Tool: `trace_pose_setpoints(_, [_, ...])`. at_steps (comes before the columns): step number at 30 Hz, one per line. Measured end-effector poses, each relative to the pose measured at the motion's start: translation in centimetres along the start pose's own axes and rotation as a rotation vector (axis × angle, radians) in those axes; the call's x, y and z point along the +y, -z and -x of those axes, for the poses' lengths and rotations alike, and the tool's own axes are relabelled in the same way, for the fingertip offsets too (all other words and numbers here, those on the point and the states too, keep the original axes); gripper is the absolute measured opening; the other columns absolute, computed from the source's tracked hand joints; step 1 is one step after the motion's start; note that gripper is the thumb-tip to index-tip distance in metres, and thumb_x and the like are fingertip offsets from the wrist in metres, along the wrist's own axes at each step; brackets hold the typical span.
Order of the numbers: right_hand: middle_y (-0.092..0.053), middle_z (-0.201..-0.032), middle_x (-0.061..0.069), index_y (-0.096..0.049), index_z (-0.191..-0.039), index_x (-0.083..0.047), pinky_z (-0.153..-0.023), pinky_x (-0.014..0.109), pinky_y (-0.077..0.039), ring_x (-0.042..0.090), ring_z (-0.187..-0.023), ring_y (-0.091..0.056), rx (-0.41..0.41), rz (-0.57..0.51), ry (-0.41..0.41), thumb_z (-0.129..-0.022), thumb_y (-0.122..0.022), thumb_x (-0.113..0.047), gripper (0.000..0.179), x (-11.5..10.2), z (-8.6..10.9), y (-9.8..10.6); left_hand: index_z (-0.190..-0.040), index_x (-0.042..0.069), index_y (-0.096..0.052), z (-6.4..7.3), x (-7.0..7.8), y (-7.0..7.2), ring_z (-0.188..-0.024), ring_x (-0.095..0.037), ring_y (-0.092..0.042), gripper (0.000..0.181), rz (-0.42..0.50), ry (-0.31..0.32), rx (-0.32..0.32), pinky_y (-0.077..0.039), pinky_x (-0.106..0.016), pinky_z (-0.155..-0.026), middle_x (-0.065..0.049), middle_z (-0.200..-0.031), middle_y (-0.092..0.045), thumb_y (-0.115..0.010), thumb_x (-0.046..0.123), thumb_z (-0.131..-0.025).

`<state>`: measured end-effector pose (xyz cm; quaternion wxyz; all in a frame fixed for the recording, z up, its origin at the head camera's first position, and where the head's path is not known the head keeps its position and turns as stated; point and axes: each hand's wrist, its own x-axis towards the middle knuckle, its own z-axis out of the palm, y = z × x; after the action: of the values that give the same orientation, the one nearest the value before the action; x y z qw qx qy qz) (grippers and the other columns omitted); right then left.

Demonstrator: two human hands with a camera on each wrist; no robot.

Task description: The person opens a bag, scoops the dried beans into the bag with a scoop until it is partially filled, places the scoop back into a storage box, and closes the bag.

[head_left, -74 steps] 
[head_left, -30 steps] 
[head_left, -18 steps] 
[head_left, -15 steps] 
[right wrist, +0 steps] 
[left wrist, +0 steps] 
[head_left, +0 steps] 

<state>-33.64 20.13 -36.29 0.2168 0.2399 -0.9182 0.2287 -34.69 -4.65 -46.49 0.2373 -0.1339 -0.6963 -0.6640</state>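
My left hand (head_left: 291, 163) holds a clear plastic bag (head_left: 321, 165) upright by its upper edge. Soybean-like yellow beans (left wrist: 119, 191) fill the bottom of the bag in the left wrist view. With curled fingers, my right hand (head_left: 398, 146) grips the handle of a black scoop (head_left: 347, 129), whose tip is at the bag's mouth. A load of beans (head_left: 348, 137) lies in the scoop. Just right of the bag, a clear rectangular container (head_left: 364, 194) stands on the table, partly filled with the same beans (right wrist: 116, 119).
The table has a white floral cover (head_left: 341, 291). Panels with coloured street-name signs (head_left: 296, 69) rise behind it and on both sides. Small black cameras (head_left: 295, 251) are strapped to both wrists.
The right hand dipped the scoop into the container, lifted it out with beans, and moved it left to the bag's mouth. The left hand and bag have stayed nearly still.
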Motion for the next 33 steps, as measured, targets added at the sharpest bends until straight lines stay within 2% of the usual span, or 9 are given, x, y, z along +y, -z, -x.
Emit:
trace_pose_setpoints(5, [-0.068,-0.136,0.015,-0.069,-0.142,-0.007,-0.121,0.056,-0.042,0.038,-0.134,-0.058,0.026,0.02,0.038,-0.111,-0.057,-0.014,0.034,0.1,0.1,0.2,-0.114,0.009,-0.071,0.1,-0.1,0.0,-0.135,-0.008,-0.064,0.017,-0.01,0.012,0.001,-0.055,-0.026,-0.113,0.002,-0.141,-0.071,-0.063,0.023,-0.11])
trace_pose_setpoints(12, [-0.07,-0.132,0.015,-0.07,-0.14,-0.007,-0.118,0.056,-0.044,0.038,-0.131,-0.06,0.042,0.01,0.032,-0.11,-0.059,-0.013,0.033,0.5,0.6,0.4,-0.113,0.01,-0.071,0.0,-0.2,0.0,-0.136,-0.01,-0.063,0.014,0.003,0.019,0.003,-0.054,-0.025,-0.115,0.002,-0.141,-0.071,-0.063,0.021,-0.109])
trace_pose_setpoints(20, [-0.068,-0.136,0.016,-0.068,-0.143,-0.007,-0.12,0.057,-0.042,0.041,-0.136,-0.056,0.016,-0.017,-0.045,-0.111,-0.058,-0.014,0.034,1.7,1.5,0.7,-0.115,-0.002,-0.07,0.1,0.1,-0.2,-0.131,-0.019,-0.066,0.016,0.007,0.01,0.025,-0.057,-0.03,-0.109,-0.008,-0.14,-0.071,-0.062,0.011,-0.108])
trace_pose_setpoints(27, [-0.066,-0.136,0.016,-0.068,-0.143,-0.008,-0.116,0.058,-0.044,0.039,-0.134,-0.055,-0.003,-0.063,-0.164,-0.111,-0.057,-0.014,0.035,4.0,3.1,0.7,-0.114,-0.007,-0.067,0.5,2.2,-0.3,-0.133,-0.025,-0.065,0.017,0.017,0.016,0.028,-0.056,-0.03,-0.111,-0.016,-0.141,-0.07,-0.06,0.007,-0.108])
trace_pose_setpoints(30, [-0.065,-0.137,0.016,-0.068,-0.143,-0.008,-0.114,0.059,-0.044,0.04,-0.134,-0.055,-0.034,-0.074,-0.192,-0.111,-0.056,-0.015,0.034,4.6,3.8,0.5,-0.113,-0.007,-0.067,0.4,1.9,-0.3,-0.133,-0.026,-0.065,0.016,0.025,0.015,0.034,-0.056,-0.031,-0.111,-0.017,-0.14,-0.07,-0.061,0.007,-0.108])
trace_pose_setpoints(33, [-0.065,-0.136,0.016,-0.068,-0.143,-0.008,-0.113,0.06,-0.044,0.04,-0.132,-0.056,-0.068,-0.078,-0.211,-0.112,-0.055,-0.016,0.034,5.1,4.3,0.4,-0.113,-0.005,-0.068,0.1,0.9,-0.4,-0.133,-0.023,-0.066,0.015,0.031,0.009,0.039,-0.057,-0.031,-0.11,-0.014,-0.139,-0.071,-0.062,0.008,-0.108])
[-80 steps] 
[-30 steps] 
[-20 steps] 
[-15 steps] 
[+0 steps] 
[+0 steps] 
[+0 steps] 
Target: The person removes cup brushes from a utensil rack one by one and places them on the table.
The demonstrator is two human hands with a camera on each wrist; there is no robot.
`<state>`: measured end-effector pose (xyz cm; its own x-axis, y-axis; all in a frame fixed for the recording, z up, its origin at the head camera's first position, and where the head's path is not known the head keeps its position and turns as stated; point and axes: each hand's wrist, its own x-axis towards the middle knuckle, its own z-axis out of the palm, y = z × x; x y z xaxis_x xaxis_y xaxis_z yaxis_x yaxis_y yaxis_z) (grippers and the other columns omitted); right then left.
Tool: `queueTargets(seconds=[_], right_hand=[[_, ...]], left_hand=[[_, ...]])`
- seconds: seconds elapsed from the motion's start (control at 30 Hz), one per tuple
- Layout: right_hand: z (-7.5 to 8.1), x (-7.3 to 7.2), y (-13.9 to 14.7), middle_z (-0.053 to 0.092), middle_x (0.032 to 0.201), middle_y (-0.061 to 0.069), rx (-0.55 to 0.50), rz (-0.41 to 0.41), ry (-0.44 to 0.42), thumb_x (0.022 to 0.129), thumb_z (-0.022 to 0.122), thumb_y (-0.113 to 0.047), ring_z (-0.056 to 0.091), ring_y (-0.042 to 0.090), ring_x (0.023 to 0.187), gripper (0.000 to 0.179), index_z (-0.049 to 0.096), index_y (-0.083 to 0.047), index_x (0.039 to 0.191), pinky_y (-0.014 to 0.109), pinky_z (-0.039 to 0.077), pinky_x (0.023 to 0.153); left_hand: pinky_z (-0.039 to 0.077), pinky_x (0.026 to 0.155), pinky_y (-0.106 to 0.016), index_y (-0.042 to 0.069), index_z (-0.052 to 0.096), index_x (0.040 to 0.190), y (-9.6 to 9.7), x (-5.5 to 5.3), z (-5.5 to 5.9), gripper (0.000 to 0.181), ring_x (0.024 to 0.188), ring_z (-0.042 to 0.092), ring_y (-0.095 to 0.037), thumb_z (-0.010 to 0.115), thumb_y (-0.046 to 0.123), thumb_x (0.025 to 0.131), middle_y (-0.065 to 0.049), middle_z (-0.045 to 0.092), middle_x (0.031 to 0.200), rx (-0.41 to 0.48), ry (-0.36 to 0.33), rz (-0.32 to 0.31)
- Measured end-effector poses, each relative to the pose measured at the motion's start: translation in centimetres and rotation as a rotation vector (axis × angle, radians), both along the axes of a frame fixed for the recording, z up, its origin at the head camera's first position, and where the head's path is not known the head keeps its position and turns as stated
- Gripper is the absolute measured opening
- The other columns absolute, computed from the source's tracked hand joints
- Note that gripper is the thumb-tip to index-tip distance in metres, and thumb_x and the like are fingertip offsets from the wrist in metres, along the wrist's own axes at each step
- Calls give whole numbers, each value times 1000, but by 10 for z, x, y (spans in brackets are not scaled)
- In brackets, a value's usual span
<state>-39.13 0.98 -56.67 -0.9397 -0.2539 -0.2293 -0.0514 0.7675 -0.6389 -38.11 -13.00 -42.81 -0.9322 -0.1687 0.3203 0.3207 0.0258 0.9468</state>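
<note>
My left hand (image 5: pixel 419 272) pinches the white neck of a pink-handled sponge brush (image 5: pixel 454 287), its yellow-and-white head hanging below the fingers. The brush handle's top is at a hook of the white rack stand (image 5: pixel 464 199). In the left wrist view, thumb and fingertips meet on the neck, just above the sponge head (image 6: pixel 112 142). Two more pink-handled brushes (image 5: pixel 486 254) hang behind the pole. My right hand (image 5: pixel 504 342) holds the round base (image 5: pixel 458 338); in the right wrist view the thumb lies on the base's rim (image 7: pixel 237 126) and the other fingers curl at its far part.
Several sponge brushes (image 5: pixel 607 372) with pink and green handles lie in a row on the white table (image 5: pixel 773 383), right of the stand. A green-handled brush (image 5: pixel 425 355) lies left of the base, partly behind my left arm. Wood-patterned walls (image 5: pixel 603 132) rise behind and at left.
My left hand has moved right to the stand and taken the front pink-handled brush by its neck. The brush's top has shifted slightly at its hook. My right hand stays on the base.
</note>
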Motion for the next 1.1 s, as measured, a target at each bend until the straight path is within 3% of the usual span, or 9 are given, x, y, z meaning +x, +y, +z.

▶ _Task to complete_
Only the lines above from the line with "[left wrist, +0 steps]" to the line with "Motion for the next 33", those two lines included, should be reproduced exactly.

▶ _Result_
[left wrist, +0 steps] 
[head_left, +0 steps] 

<state>-33.64 20.13 -36.29 0.2168 0.2399 -0.9182 0.2287 -34.69 -4.65 -46.49 0.2373 -0.1339 -0.6963 -0.6640</state>
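My left hand (head_left: 291, 163) holds a clear plastic bag (head_left: 321, 165) upright by its upper edge. Soybean-like yellow beans (left wrist: 119, 191) fill the bottom of the bag in the left wrist view. With curled fingers, my right hand (head_left: 398, 146) grips the handle of a black scoop (head_left: 347, 129), whose tip is at the bag's mouth. A load of beans (head_left: 348, 137) lies in the scoop. Just right of the bag, a clear rectangular container (head_left: 364, 194) stands on the table, partly filled with the same beans (right wrist: 116, 119).
The table has a white floral cover (head_left: 341, 291). Panels with coloured street-name signs (head_left: 296, 69) rise behind it and on both sides. Small black cameras (head_left: 295, 251) are strapped to both wrists.
The right hand dipped the scoop into the container, lifted it out with beans, and moved it left to the bag's mouth. The left hand and bag have stayed nearly still.
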Motion for the next 33 steps, as measured, targets added at the sharpest bends until straight lines stay within 2% of the usual span, or 9 are given, x, y, z along +y, -z, -x.

The exercise has been completed.